### How to complete this task
Look in the material below for the line holding "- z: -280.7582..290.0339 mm". Set it down exactly, with each later line up to and including the line holding "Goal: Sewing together".
Start of Dataset section
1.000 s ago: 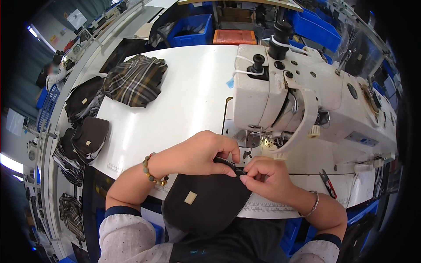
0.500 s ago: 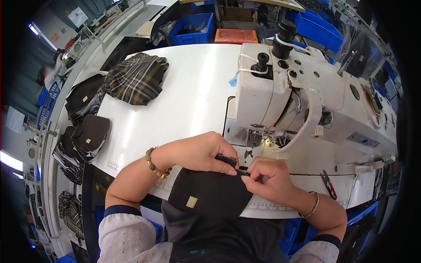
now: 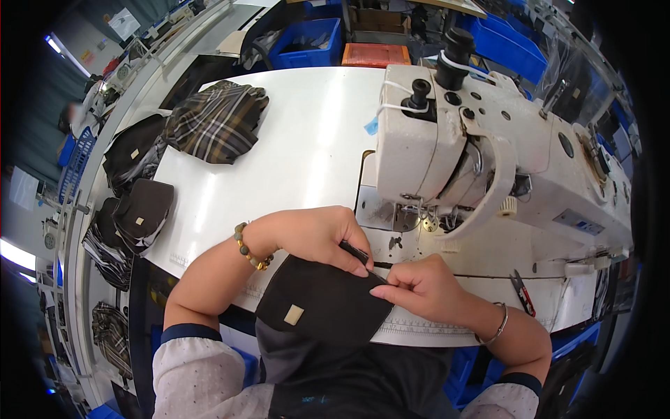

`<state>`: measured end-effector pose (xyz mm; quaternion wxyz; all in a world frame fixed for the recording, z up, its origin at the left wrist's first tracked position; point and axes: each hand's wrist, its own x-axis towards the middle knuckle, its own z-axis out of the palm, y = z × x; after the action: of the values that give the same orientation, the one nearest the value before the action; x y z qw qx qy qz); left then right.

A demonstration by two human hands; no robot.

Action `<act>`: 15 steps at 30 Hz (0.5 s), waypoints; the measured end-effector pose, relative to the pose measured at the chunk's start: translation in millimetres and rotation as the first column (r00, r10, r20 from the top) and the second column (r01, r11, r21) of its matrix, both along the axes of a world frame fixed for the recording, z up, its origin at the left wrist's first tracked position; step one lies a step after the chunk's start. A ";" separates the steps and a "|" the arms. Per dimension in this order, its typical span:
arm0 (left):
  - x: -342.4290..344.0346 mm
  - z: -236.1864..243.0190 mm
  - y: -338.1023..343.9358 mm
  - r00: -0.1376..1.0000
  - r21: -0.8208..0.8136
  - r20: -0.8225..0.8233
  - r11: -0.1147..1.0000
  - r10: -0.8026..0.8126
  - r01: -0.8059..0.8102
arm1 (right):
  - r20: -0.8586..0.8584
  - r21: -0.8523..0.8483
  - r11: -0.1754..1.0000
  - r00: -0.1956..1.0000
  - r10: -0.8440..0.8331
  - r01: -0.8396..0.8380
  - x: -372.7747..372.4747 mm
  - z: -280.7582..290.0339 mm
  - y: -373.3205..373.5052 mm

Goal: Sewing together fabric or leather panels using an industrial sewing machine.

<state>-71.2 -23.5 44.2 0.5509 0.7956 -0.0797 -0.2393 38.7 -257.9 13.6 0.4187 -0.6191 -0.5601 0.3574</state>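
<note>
A dark brown fabric flap (image 3: 328, 297) with a small cream patch (image 3: 294, 314) lies over the front edge of the white table. Both of my hands pinch its far edge. My left hand (image 3: 328, 236) is closed on a folded part of that edge, thumb on top. Close beside it on the right, my right hand (image 3: 422, 285) grips the edge between thumb and bent fingers. A narrow dark strip of the edge shows between the hands. Just beyond them stands the needle area of a white sewing machine (image 3: 433, 160).
Red-handled thread snips (image 3: 522, 293) lie right of my right hand. A plaid fabric piece (image 3: 220, 122) rests at the table's far left, near stacked dark flaps (image 3: 143, 213). Blue bins (image 3: 307, 43) and an orange-red crate (image 3: 375, 55) stand behind the table.
The fabric flap has shifted slightly left and turned a little. My right hand has slid along its edge toward me and slightly left; the left hand has moved slightly left.
</note>
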 end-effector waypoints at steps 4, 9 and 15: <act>11.6 -8.9 14.4 0.994 -0.012 -0.070 0.997 -0.078 0.078 | 0.209 0.145 0.989 0.978 -0.025 -0.005 5.1 -9.7 3.5; 29.9 -10.8 19.6 0.939 -0.110 -0.206 0.960 -0.274 0.257 | 0.688 0.475 0.874 0.663 -0.296 -0.102 7.8 -3.1 9.1; 49.2 -7.2 10.0 0.900 0.035 -0.230 0.921 -0.370 0.387 | 0.794 0.527 0.753 0.545 -0.270 -0.395 -2.9 -9.8 7.7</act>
<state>-22.0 -13.5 37.0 0.4670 0.7551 -0.1620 -0.4307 35.8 -250.3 3.8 0.2741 -0.5011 -0.7996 -0.1857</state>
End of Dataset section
### Output for this task
  - z: -280.7582..290.0339 mm
  - y: -373.3205..373.5052 mm

Goal: Sewing together fabric or leather panels using an industrial sewing machine.

The response to this exercise is now finished.